> Willy Tarreau wrote :
>
>> On Tue, May 05, 2009 at 07:22:16AM +0200, Eric Dumazet wrote:
>>> Willy Tarreau a écrit :
>>>> On Mon, May 04, 2009 at 09:11:51PM +0200, Matthias Saou wrote:
>>>>> Eric Dumazet wrote :
>>>>>
>>>>>> Matthias Saou a écrit :
>>>>>>> Hi,
>>>>>>>
>>>>>>> I'm posting here as a last resort. I've got lots of heavily used RHEL5
>>>>>>> servers (2.6.18 based) that are reporting all sorts of impossible
>>>>>>> network usage values through /proc, leading to unrealistic snmp/cacti
>>>>>>> graphs where the outgoing bandwidth used it higher than the physical
>>>>>>> interface's maximum speed.
>>>>>>>
>>>>>>> For some details and a test script which compares values from /proc
>>>>>>> with values from tcpdump :
>>>>>>>
https://bugzilla.redhat.com/show_bug.cgi?id=489541
>>>>>>>
>>>>>>> The values collected using tcpdump always seem realistic and match the
>>>>>>> values seen on the remote network equipments.

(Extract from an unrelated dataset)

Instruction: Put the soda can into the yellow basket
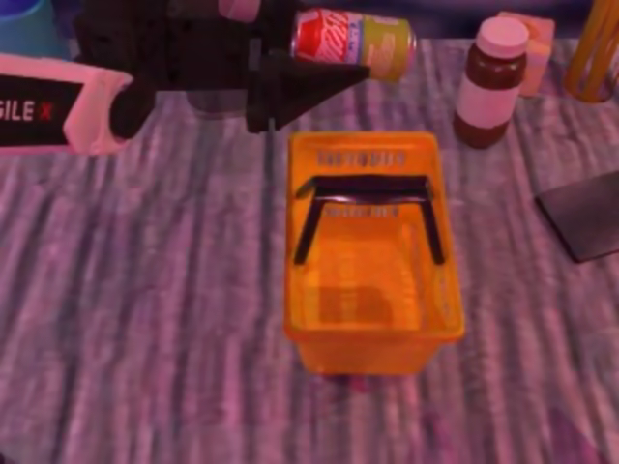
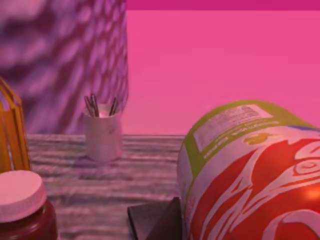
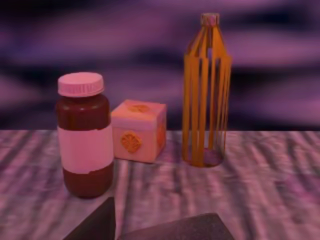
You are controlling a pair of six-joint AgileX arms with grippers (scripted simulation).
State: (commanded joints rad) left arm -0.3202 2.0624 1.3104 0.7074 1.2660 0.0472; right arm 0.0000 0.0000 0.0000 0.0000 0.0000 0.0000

So my obvious conclusion
>>>>>>> (but possibly wrong given my limited knowledge) is that something is
>>>>>>> wrong in the kernel, since it's the one exposing the /proc interface.
>>>>>>>
>>>>>>> I've reproduced what seems to be the same problem on recent kernels,
>>>>>>> including the 2.6.27.21-170.2.56.fc10.x86_64 I'm running right now. The
>>>>>>> simple python script available here allows to see it quite easily :
>>>>>>>
https://www.redhat.com/archives/rhelv5-list/2009-February/msg00166.html
>>>>>>>
>>>>>>> * I run the script on my Workstation, I have an FTP server enabled
>>>>>>> * I download a DVD ISO from a remote workstation : The values match
>>>>>>> * I start ping floods from remote workstations : The values reported
>>>>>>> by /proc are much higher than the ones reported by tcpdump. I used
>>>>>>> "ping -s 500 -f myworkstation" from two remote workstations
>>>>>>>
>>>>>>> If there's anything flawed in my debugging, I'd love to have someone
>>>>>>> point it out to me. TIA to anyone willing to have a look.
>>>>>>>
>>>>>>> Matthias
>>>>>>>
>>>>>> I could not reproduce this here... what kind of NIC are you using on
>>>>>> affected systems ? Some ethernet drivers report stats from card itself,
>>>>>> and I remember seeing some strange stats on some hardware, but I cannot
>>>>>> remember which one it was (we were reading NULL values instead of
>>>>>> real ones, once in a while, maybe it was a firmware issue...)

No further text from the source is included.